While viral load and regimen type did not significantly interact to influence efficacy, precluding multivariable analyses of these subgroups, it is worth noting that the high-low threshold of 100,000 copies/mL (log105.0) reported in studies is arbitrary. A meta-analysis of efficacy data from individual participants may reveal a clinically relevant association between gradations of viral load and long-term efficacy.

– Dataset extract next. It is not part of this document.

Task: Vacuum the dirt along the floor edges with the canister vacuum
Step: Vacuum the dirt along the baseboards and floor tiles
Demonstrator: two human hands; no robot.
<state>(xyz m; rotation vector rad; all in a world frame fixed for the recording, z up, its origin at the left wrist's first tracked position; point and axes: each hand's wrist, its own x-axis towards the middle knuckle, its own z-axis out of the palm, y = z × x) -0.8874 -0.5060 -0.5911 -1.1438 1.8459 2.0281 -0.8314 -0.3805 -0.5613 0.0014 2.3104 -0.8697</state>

The superiority of tenofovir-emtricitabine over abacavir-lamivudine, although statistically significant on primary analysis, remains confounded by one major issue – that of abacavir-related hypersensitivity. The association between HLA-B*5701 and abacavir-related hypersensitivity, first reported in 2002, is well-described [19], [20]. It would have been advantageous to have more efficacy data with pre-treatment HLA-B*5701 screening. However, due to limited availability, testing for HLA-B*5701 did not become the standard of care until its inclusion in DHHS guidelines from 2007 [21]. By that point, 24 of the 26 groups using abacavir in our review had already commenced, leaving only two studies (total 227 participants) which utilised HLA-B*5701 screening (efficacy 55% [SD 13] over 96 weeks).

Frequency of abacavir-related hypersensitivity is estimated at between 2% and 9%, with some ethnic variation [22]. A meta-analysis of 5,332 patients exposed to abacavir reported a mean incidence of 4% (range 3% to 6%) [23]. Hypersensitivity does contribute to the lesser efficacy of abacavir-lamivudine vs. tenofovir-emtricitabine in our primary analysis, but within the limitations of the source data its relative contribution to higher treatment failure cannot be quantified. Given the insoluble nature of the missing data, one approach to addressing this problem is to infer that the adjusted efficacy difference of 10% between tenofovir-emtricitabine and abacavir-lamivudine is partially due to hypersensitivity (assuming a mean incidence of 4%), with other factors responsible for the balance. For instance, amongst post-2005 studies, the approval of single-tablet, fixed-dose preparations is a possible reason for patients electing to switch away from abacavir mid-clinical trial. During the period of analysis (up to 2010), all such preparations contained tenofovir-emtricitabine as the NRTI backbone. The pairing of tenofovir with emtricitabine, rather than lamivudine, may also contribute to the efficacy difference. Although emtricitabine and lamivudine have closely related chemical structures [24], [25], and are regarded as interchangeable by the DHHS and the World Health Organization [8], [26], emtricitabine has a longer intracellular half-life than lamivudine [27], [28].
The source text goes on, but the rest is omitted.